Most diaries are not written not by the author to the author, but by the author to some variable entity. Sometimes that entity is a lost parent. Sometimes it's a soulmate they've yet to meet. Sometimes it's just an invisible friend named "diary."
A weblog does about the same thing with little additional effort. Author sits, opens blogging interface, writes. The only major difference is the type of physical motion involved. The difference between a diary writer and a columnist is the same as that between a personal blogger and a more ambitious one. A personal blogger writes about all the little shit and joys of his daily life, and at most invites his close friends and family in to share himself. An ambitious blogger will cover those little shits and joys only so far as they tie into some kind of bigger issue they think people will find important.
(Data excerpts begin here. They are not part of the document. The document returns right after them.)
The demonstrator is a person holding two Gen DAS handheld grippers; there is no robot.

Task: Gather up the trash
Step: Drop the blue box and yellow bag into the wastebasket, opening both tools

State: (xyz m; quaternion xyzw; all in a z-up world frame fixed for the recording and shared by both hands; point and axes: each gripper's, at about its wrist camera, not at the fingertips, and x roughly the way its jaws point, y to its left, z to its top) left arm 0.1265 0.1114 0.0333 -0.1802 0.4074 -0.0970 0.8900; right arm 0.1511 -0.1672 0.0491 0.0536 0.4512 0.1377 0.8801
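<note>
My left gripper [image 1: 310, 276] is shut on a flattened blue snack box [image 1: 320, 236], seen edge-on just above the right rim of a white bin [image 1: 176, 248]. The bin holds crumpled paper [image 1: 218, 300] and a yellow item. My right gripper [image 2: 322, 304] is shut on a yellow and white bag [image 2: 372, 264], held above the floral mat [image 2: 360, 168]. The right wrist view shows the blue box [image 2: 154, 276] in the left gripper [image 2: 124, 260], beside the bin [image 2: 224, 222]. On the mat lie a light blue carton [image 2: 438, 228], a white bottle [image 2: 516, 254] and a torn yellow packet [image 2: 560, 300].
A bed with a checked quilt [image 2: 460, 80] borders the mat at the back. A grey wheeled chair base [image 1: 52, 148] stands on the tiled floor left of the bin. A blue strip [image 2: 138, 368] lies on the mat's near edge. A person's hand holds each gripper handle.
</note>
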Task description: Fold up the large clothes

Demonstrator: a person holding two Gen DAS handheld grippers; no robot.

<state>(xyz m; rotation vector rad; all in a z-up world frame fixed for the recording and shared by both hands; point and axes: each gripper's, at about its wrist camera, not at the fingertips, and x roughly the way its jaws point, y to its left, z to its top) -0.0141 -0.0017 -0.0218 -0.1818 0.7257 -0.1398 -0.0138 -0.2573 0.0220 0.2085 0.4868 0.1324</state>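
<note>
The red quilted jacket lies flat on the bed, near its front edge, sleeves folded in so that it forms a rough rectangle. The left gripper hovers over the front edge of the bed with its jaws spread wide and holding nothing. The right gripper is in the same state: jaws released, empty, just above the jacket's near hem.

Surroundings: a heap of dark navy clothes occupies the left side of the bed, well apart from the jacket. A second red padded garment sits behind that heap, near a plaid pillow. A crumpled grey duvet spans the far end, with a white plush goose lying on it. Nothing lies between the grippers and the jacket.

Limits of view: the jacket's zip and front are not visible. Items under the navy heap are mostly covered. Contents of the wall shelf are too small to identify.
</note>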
That, however, is painting both types of bloggers in a very dim light. Truly, the blog is the greatest democratizer created to date. Anyone can pick up their own personal megaphone, and shout out to the masses, in a town square without physical limits. They don't even have to have anything to say. Plus, you aren't forced to listen if you don't want to. You just go to one of the large parts of the square that the megaphone doesn't reach. Democratic all around.
The post that spurred all this discussion could be called flamebait... but ironic is more fun. "Free clue: No one gives a damn about you, or your thoughts." It being a comment in a community or out of one doesn't matter- either way it's still an expression of his thoughts. Ironic indeed.
Thought provoking, however, sounds like a better mod point to use.
*honk*
This is my sig. It's prescription, I swear. I need it for reading things... on the other side of things
Not only could you search the Internet, but you could refine your searches just to other people's thoughts, etc.
Sweet screaming monkeys would that be pointless. Blogs are like dreams; they're only interesting to the people they belong to. If by some freakish twist of fate I cared about your last trip to Reno or what kind of sandwich you ate last week, I'd ask you.
Ah ha! Finally, a solution for the Google Time Bomb! Google would be able to filter out 85% of the blogs and show us the real (read: unblogged) results.